TRY IT ▸ As the answer, give exactly the lines of the records below from the one with "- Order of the" through the one with "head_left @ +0", ends included and pictures left out.

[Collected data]
____________

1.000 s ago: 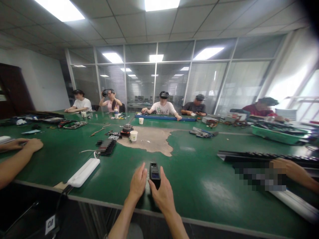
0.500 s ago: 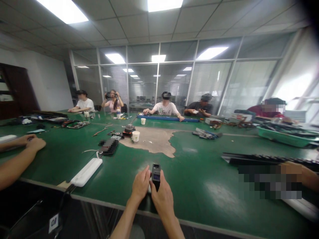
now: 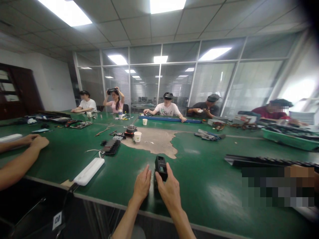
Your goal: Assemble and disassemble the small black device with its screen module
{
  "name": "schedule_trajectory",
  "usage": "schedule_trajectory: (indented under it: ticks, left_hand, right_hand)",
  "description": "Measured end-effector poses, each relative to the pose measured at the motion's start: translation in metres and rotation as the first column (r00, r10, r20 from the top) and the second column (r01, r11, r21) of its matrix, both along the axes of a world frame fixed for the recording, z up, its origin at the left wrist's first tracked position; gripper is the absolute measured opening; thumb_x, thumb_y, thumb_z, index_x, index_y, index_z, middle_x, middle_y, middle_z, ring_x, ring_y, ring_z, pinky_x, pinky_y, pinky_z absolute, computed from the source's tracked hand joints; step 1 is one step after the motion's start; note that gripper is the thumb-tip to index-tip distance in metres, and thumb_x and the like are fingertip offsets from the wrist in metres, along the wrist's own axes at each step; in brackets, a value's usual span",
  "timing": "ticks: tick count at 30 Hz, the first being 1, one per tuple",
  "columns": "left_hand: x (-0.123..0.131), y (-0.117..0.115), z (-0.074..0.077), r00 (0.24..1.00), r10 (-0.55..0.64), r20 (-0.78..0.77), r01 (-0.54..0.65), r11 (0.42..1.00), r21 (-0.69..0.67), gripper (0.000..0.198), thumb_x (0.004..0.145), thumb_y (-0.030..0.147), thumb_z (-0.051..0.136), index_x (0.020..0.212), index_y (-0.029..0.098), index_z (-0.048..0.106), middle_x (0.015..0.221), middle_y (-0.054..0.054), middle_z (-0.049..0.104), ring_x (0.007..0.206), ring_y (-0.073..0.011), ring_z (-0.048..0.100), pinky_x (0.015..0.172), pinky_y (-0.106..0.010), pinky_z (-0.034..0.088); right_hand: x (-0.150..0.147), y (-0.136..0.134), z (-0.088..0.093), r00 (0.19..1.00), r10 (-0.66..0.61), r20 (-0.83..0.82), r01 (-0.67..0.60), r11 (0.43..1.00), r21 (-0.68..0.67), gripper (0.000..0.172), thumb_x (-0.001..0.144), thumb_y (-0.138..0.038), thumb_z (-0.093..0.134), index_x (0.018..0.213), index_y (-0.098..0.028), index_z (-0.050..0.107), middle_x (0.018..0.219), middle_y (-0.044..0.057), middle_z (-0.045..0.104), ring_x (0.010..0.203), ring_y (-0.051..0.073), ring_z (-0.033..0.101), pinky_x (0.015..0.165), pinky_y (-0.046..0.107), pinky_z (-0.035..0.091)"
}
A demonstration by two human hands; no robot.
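On the near part of the green tabletop point(image 3: 199, 189), the right hand point(image 3: 171, 190) grasps a black device point(image 3: 161, 163) between thumb and fingers, while the left hand point(image 3: 142, 183), empty and loosely extended, stands just beside it. The step in hand looks like positioning the device, and the next move seems to call for a steady right-hand grip. Compared with half a second ago, the device leans more and the gap to the left hand is wider.

A white tag point(image 3: 57, 220) at lower left reads "01" in dark print.
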State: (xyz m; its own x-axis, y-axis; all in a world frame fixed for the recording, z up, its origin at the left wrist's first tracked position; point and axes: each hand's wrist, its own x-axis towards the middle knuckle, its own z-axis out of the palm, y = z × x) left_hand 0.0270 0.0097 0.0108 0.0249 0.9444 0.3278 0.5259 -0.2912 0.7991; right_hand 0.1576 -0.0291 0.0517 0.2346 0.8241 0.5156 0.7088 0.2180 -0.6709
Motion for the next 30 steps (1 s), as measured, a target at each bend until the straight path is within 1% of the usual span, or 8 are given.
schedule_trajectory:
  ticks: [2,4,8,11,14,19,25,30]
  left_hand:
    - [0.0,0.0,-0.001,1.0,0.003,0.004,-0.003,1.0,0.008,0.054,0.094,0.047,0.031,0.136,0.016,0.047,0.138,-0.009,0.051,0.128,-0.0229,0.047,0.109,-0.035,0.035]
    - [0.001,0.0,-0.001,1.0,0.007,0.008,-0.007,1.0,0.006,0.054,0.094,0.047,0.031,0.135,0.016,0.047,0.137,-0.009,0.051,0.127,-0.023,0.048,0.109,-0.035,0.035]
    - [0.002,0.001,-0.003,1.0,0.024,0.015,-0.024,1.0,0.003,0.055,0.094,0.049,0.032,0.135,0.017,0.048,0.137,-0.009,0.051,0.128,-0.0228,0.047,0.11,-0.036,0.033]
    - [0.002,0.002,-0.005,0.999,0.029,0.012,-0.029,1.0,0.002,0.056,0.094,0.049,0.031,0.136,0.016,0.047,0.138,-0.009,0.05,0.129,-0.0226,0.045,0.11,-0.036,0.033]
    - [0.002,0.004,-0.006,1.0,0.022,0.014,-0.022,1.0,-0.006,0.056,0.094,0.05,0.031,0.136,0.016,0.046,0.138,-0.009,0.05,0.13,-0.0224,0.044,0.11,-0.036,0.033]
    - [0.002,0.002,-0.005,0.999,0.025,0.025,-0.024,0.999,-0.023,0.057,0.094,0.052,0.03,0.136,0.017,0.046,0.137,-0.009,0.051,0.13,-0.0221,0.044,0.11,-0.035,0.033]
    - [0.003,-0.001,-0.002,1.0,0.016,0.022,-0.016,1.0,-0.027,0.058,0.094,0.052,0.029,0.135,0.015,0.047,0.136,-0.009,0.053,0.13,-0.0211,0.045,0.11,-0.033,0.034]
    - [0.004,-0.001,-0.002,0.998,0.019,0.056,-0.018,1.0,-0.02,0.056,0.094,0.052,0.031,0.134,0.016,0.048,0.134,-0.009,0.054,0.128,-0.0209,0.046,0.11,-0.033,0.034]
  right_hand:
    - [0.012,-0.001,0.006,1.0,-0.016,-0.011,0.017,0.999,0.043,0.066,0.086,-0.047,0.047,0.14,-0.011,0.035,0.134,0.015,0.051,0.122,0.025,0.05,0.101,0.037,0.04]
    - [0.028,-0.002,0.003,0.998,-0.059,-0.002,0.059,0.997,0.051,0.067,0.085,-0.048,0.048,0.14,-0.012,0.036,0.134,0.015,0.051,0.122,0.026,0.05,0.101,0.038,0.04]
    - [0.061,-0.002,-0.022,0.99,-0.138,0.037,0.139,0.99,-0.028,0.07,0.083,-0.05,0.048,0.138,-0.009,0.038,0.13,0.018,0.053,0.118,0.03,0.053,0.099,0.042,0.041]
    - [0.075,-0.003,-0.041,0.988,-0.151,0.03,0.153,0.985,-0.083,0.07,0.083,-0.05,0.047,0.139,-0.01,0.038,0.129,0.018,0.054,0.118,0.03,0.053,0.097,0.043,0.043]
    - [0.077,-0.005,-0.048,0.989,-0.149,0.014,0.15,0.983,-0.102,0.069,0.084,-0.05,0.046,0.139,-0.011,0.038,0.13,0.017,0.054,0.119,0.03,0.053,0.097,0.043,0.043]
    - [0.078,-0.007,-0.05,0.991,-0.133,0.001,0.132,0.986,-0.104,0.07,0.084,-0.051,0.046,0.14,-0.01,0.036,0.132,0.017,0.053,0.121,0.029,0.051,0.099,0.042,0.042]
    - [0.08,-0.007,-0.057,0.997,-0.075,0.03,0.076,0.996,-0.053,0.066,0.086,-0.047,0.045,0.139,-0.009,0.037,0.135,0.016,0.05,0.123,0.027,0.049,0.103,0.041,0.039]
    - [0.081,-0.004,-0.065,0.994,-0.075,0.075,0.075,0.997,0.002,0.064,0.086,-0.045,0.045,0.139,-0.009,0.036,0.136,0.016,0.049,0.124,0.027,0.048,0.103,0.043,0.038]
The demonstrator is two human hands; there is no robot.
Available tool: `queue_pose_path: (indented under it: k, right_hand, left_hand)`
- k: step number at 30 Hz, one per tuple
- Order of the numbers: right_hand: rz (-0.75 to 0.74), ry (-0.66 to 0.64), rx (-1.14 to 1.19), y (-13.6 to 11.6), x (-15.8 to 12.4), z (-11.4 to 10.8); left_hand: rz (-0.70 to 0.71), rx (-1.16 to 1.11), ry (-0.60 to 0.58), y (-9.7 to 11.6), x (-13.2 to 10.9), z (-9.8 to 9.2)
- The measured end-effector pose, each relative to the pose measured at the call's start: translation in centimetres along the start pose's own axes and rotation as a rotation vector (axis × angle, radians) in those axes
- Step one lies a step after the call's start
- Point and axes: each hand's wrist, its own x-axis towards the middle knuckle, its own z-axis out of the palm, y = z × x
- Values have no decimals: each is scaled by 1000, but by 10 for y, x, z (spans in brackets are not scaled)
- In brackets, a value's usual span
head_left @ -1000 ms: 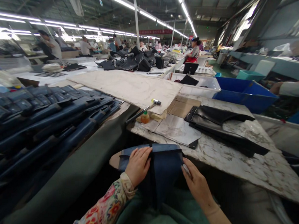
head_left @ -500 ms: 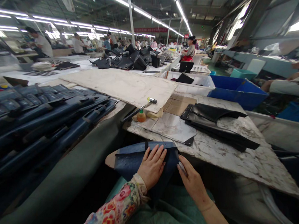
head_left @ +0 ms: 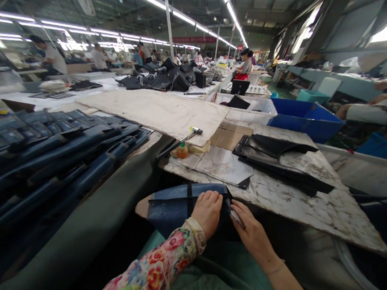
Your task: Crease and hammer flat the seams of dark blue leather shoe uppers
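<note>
A dark blue leather piece (head_left: pixel 169 207) with a black strap across it lies over a pale board with a rounded tip (head_left: pixel 142 206), just below the table edge. My left hand (head_left: pixel 208 211) rests on the right part of the leather, its fingers together and bent over the upper edge. At the right end, my right hand (head_left: pixel 252 232) touches the leather's edge with its fingertips. Between its thumb and fingers sits a small whitish, shiny object (head_left: pixel 236 218), too little exposed to name. The leather under both hands is partly hidden.
The marbled table (head_left: pixel 288 204) carries a hammer (head_left: pixel 197 130), an orange bottle with a green cap (head_left: pixel 182 151) and black leather panels (head_left: pixel 275 150). Many blue pieces (head_left: pixel 70 154) lie piled at left. Behind stand a white bin (head_left: pixel 258 117) and a blue bin (head_left: pixel 304 127). People work farther back.
My left hand has slid right along the leather, and its spread fingers have drawn together and bent over the upper edge. My right hand stays almost in place at the right end.
</note>
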Motion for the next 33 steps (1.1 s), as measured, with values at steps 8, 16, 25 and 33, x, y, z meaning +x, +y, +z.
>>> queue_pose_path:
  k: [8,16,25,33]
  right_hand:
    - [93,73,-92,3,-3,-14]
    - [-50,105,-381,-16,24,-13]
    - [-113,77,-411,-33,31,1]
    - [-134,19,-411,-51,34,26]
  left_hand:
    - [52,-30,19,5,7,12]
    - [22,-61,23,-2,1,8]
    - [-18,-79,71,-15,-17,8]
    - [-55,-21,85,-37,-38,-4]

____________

EXERCISE SOLUTION ▸
- Order of the numbers: right_hand: rz (-0.75 to 0.74), ry (-0.66 to 0.64), rx (-1.14 to 1.19), y (-13.6 to 11.6), x (-15.8 to 12.4), z (-11.4 to 10.8); left_hand: rz (-0.70 to 0.71), rx (-1.16 to 1.11), ry (-0.60 to 0.58), y (-9.7 to 11.6), x (-13.2 to 10.9), z (-9.8 to 9.2)
- The measured end-effector pose, each relative to the pose measured at the call's start: translation in centimetres along the start pose's own axes and rotation as a rotation vector (axis × angle, radians) in those axes
- Step one lies a step after the call's start
- Point and axes: each hand's wrist, its own x-axis towards the middle knuckle, its own z-axis out of the palm, y = z × x
- Values have no decimals: each is scaled by 1000, but by 10 for y, x, z (spans in brackets are not scaled)
- In brackets, a value's usual span
head_left @ -1000 ms: 
head_left @ -500 ms: 
head_left @ +0 ms: 

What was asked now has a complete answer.